One morning, when my mother and I go down to the beach for a break, the gulf is so choked with hurricane debris that we don’t go in beyond our toes. But we spend a few minutes chasing the sanderlings in and out in the foam, because they’re still playing games. Still scuttling despite the warming and the storms. Like we are, too.
The weather, the waiting, the grief I know is coming but won’t quite let myself feel. It’s all stifling and hard to bear, and it’s probably just going to get worse. But in the meantime, we’re still getting up every morning in the heat, arranging the books on the shelves, measuring out the thin blue stream of Morphine, trying to temper the pain until the end, whenever that might be.
Image courtesy of Ana Rodriguez Carrington via flickr Creative Commons
Heather, this is beautiful. Thank you.
You have captured so much so beautifully.
Thank you! I remind myself that ‘it is what it is. But the waiting is hard.
Very wonderful, Heather. Thank you (and Laura). This captures the grief and the waiting and the real life that keeps going on all the while. Hard to read, but, oddly, I feel better for it, feel less distant from Ellen’s last days. Thank you. (Good image, too).
Heather, you have the voice of a poet.
Well done, Heather. You have captured your personal grief and created a metaphor for what is important in your life. Carry Ellen’s pride with you forever.

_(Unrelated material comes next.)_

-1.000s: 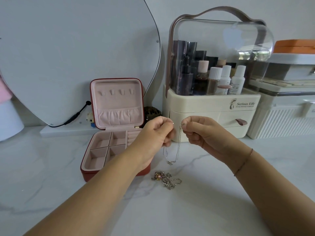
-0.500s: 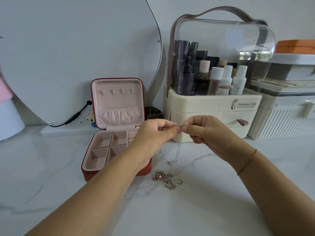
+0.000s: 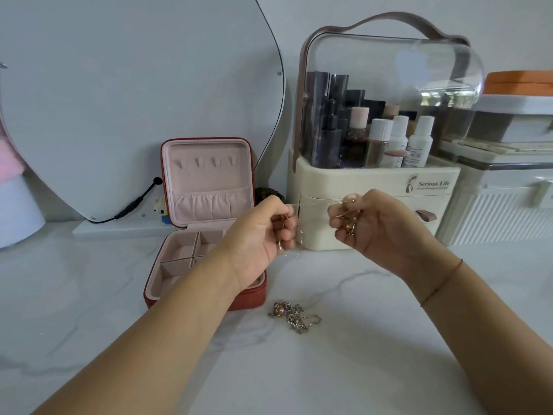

Heather, thank you for expressing this so lovingly, beautifully, and honestly.
Words one can carry. Thank you, Heather.
You captured so much in this essay on waiting. Ellen was a great soul and will be missed. A great irony in her conservative neighbor on watch over her left leaning friend and other snapshots of love and loss.
Thanks Heather. Ellen is beaming at you, as are we all.
Oh, my, Heather. After the first reading I was sad and despondent, but then I realized something. There is hope there, waiting, no definite timely end as you, your mother, Ellen’s friends and neighbors of different backgrounds and beliefs (as is our country), come together for a common, caring purpose…lovingly uniting together for a common goal…waiting for change in a loved one’s body while doing the same for our beloved country. You have shown how we can be sanderlings and live the best we can with hope, optimism and, especially, Ellen’s courage in these days. What a tribute!!! Thank you, Heather.
Heather:
Been there, done that. You write about it beautifully, with such painful honesty. An experience I wouldn’t want to relive, but your description gives it a majesty it deserves. Thank you.
Thank you Heather, you do have a writing gift. Did you inherit that wonderful skill from Aunt Ellen? You captured the waiting with that skill. Each day I wondered how you and your Mom managed to do so much and still be so very loving and caring to Ellen and all of her friends. It was so nice getting to know both you and your Mom.
Heather,
This is beautiful, candid and poetic. Thank you so much for sharing the last days with Ellen with us. Your eloquent and colorful detail made me feel every moment and reminded me of memories of going through the transition with my grandmother. I know Ellen is so proud of you! Thank you and your mother Laura so very much for privileging us with the gift of time with Ellen in her last days.